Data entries
= = = = =

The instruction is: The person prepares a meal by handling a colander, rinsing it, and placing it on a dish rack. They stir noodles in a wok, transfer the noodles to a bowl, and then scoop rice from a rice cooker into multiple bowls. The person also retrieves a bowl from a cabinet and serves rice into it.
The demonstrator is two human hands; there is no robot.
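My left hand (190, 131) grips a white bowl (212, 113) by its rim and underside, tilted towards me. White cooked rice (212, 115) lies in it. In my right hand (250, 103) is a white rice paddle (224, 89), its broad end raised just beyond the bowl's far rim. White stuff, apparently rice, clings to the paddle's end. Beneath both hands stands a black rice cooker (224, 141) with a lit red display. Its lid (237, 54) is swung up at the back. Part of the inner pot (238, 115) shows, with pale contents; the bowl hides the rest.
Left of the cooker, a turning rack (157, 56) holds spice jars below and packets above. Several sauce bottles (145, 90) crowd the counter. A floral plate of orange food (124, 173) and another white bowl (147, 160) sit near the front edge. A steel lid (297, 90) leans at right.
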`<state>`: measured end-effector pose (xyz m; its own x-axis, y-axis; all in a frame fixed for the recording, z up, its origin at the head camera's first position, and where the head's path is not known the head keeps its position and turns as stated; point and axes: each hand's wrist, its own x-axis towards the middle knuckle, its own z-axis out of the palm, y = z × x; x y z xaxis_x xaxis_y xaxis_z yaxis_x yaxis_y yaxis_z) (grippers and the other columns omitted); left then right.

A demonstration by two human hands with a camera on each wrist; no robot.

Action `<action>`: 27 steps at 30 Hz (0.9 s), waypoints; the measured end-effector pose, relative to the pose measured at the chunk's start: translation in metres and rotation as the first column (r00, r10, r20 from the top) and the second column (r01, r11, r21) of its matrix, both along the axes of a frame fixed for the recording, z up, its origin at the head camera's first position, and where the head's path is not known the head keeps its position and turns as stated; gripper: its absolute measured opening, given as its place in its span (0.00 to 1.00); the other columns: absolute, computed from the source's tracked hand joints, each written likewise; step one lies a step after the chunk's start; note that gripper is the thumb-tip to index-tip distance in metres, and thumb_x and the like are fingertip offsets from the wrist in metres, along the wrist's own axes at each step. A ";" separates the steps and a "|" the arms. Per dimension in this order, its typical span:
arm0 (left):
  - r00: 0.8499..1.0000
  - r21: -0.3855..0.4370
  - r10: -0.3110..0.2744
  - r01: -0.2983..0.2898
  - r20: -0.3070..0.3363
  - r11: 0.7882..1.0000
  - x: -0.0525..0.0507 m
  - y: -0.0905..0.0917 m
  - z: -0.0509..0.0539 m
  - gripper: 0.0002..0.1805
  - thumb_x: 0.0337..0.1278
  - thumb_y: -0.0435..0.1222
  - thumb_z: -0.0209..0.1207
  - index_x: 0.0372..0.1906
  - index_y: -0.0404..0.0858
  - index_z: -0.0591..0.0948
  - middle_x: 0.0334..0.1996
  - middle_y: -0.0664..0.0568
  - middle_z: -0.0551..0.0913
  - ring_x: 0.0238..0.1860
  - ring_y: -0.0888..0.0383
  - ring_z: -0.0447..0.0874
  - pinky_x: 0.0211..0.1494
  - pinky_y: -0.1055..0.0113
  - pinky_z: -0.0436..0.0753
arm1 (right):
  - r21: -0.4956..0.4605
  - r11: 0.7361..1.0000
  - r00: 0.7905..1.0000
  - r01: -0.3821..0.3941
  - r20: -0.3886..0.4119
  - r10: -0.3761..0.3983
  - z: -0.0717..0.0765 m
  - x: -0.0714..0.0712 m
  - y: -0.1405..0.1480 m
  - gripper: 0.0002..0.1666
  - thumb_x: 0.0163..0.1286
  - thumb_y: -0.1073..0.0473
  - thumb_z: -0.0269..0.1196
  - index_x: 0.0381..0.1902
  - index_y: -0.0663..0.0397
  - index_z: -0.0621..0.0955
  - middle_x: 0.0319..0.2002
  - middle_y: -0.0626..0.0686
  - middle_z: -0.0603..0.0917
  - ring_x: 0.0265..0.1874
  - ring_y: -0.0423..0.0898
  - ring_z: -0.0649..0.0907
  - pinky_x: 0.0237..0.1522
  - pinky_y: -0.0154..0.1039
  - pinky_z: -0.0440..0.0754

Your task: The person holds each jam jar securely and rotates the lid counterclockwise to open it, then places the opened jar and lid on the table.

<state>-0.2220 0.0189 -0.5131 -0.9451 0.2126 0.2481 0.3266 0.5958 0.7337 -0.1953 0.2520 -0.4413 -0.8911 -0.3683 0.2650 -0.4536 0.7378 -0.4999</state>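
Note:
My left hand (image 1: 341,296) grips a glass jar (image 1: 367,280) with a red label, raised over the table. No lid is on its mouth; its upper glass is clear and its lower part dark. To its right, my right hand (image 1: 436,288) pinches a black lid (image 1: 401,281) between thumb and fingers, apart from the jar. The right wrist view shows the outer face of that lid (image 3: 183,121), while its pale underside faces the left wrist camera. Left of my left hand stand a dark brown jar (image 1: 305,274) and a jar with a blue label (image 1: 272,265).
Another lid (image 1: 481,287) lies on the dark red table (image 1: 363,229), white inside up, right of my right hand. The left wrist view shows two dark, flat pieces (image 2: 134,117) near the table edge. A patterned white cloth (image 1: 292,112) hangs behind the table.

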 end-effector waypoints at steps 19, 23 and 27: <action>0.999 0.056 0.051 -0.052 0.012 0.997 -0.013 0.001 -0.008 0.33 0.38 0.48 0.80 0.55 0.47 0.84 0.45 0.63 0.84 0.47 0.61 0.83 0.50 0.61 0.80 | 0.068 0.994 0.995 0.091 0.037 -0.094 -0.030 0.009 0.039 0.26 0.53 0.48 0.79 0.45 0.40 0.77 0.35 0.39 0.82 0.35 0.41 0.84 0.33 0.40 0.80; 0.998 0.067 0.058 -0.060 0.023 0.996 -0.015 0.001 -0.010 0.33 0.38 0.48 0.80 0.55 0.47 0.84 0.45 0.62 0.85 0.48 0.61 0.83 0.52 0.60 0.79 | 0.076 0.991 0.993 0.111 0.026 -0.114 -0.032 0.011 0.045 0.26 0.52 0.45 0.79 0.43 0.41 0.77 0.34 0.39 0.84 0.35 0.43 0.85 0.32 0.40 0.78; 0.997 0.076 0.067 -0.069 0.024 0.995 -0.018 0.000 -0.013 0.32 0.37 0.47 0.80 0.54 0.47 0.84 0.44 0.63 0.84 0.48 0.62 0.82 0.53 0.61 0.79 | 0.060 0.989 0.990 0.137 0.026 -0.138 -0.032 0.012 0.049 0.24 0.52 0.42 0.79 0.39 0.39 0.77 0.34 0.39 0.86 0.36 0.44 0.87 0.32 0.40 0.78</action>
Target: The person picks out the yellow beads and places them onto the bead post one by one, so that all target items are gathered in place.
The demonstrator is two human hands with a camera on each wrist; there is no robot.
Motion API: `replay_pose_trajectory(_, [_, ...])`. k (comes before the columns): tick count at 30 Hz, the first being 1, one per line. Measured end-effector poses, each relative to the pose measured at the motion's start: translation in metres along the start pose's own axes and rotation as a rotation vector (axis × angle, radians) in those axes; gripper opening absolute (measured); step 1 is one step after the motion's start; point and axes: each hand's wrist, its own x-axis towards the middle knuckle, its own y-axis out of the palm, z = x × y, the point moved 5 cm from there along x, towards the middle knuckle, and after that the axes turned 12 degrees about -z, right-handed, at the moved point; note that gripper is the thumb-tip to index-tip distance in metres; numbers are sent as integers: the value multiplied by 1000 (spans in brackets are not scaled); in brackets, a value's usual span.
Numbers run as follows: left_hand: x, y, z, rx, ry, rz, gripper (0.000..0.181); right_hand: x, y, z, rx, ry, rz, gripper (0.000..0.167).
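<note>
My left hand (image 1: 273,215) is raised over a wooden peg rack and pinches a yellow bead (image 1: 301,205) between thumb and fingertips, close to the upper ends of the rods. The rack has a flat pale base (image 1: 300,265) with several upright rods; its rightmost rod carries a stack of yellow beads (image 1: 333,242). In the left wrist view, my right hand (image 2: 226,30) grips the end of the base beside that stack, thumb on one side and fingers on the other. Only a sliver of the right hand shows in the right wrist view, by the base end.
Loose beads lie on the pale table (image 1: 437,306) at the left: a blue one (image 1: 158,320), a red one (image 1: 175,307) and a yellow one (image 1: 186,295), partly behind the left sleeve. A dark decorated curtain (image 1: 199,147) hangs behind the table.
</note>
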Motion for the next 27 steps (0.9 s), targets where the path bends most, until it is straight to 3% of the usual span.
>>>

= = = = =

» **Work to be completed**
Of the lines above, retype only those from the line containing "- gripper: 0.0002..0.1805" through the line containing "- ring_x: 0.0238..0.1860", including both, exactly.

» **Exercise output**
  - gripper: 0.0002..0.1805
  - thumb_x: 0.0337..0.1278
  - thumb_y: -0.0435..0.1222
  - thumb_z: -0.0209..0.1207
  - index_x: 0.0372..0.1906
  - index_y: -0.0404..0.0858
  - index_z: -0.0591..0.0948
  - middle_x: 0.0334..0.1996
  - middle_y: -0.0664..0.0568
  - middle_z: -0.0551..0.0913
  - ring_x: 0.0238..0.1860

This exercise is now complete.